### ACTION ITEM
With the records in front of you, set every one of them down exactly.

[Extracted data entries]
******

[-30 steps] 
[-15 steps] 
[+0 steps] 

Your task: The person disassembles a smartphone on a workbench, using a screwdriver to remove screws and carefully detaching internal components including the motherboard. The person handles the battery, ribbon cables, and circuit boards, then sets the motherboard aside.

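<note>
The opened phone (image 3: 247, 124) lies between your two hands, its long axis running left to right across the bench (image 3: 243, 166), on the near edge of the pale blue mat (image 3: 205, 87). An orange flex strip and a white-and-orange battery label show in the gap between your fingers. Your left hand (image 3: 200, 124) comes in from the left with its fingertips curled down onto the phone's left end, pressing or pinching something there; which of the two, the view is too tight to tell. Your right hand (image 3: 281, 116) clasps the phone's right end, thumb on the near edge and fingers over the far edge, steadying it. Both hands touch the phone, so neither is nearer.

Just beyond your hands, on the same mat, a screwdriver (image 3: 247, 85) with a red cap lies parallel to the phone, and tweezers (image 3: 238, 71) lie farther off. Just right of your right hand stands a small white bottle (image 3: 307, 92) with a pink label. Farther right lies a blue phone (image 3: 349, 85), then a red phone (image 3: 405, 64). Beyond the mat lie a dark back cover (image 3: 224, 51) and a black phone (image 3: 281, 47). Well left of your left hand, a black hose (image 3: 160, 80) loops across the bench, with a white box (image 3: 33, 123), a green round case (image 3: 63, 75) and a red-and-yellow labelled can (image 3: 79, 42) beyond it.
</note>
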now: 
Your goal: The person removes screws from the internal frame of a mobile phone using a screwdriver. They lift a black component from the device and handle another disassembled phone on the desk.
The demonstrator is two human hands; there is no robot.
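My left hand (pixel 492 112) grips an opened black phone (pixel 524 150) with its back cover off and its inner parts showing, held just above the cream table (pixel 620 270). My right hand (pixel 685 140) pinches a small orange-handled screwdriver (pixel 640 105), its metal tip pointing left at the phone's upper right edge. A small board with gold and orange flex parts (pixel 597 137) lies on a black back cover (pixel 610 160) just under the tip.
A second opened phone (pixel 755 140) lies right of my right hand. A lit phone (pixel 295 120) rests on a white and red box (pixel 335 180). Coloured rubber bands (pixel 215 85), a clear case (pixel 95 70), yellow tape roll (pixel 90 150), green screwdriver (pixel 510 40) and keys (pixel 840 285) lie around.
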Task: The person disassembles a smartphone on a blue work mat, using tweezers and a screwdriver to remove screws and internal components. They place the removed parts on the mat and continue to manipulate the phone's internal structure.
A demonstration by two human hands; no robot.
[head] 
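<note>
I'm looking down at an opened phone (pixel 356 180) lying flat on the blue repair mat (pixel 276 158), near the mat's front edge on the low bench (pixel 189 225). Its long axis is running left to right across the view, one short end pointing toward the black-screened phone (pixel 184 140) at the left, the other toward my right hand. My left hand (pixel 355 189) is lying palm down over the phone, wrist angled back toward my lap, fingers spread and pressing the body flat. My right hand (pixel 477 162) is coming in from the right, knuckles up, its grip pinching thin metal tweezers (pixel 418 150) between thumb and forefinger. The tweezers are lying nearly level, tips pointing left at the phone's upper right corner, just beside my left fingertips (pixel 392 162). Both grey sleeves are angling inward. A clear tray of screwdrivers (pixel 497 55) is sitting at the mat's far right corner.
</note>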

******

### WRITTEN RESPONSE
[-30 steps] 
[-15 steps] 
[+0 steps] 

Your task: The person disassembles a smartphone on a workbench, using a screwdriver to remove screws and carefully detaching internal components including the motherboard. The person handles the battery, ribbon cables, and circuit boards, then sets the motherboard aside.

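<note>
The opened phone (image 3: 247, 124) lies between your two hands, its long axis running left to right across the bench (image 3: 243, 166), on the near edge of the pale blue mat (image 3: 205, 87). An orange flex strip and a white-and-orange battery label show in the gap between your fingers. Your left hand (image 3: 200, 124) comes in from the left with its fingertips curled down onto the phone's left end, pressing or pinching something there; which of the two, the view is too tight to tell. Your right hand (image 3: 281, 116) clasps the phone's right end, thumb on the near edge and fingers over the far edge, steadying it. Both hands touch the phone, so neither is nearer.

Just beyond your hands, on the same mat, a screwdriver (image 3: 247, 85) with a red cap lies parallel to the phone, and tweezers (image 3: 238, 71) lie farther off. Just right of your right hand stands a small white bottle (image 3: 307, 92) with a pink label. Farther right lies a blue phone (image 3: 349, 85), then a red phone (image 3: 405, 64). Beyond the mat lie a dark back cover (image 3: 224, 51) and a black phone (image 3: 281, 47). Well left of your left hand, a black hose (image 3: 160, 80) loops across the bench, with a white box (image 3: 33, 123), a green round case (image 3: 63, 75) and a red-and-yellow labelled can (image 3: 79, 42) beyond it.
</note>
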now: 
Your goal: The person removes screws from the internal frame of a mobile phone using a screwdriver. They lift a black component from the device and handle another disassembled phone on the desk.
The demonstrator is two human hands; there is no robot.
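My left hand (pixel 492 112) grips an opened black phone (pixel 524 150) with its back cover off and its inner parts showing, held just above the cream table (pixel 620 270). My right hand (pixel 685 140) pinches a small orange-handled screwdriver (pixel 640 105), its metal tip pointing left at the phone's upper right edge. A small board with gold and orange flex parts (pixel 597 137) lies on a black back cover (pixel 610 160) just under the tip.
A second opened phone (pixel 755 140) lies right of my right hand. A lit phone (pixel 295 120) rests on a white and red box (pixel 335 180). Coloured rubber bands (pixel 215 85), a clear case (pixel 95 70), yellow tape roll (pixel 90 150), green screwdriver (pixel 510 40) and keys (pixel 840 285) lie around.
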Task: The person disassembles a smartphone on a blue work mat, using tweezers and a screwdriver to remove screws and internal components. They place the removed parts on the mat and continue to manipulate the phone's internal structure.
A demonstration by two human hands; no robot.
[head] 
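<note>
I'm looking down at an opened phone (pixel 356 180) lying flat on the blue repair mat (pixel 276 158), near the mat's front edge on the low bench (pixel 189 225). Its long axis is running left to right across the view, one short end pointing toward the black-screened phone (pixel 184 140) at the left, the other toward my right hand. My left hand (pixel 355 189) is lying palm down over the phone, wrist angled back toward my lap, fingers spread and pressing the body flat. My right hand (pixel 477 162) is coming in from the right, knuckles up, its grip pinching thin metal tweezers (pixel 418 150) between thumb and forefinger. The tweezers are lying nearly level, tips pointing left at the phone's upper right corner, just beside my left fingertips (pixel 392 162). Both grey sleeves are angling inward. A clear tray of screwdrivers (pixel 497 55) is sitting at the mat's far right corner.
</note>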

No more work is needed for this exercise.